- [WHAT YOU ARE ASKED TO DO]: Only the lines from the start of the material through the line containing "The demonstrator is" are to be extracted, exactly as they appear.

- [DATASET SECTION]:
Segment Open
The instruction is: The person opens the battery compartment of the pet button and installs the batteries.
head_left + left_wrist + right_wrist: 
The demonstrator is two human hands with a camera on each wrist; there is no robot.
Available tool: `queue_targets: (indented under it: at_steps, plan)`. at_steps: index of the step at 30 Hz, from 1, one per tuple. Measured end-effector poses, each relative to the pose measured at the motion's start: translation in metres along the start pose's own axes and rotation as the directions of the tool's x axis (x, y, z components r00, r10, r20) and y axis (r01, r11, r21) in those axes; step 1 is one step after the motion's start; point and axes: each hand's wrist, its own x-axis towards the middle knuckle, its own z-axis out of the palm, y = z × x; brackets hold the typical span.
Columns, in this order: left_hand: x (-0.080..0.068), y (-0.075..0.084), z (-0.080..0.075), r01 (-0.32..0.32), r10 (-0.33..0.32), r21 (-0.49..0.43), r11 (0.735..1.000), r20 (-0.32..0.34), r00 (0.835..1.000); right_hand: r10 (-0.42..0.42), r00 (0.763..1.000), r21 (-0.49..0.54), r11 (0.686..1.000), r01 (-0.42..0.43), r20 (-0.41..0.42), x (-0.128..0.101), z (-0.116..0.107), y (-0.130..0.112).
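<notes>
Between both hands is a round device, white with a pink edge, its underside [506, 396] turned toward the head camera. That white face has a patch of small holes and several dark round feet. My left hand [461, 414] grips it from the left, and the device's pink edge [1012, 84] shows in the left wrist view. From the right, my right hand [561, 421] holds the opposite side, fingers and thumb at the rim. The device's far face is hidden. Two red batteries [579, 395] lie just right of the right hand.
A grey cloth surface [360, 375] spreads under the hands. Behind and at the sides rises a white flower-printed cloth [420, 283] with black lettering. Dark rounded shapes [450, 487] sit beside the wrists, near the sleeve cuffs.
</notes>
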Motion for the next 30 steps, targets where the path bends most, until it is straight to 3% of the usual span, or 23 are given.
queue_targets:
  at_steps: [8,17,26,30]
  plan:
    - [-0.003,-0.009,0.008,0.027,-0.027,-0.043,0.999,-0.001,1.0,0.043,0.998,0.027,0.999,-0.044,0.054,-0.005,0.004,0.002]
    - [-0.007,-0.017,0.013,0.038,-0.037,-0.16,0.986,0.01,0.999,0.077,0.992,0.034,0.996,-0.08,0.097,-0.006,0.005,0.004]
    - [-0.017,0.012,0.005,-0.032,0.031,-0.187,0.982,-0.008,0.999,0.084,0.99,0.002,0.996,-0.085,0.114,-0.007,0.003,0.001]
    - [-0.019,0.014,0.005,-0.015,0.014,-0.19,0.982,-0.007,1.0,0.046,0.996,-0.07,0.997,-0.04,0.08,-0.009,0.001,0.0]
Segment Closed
- [SOLUTION TO THIS PROBLEM]:
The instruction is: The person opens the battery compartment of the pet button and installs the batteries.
head_left + left_wrist + right_wrist: 
The demonstrator is two human hands with a camera on each wrist; there is no robot.

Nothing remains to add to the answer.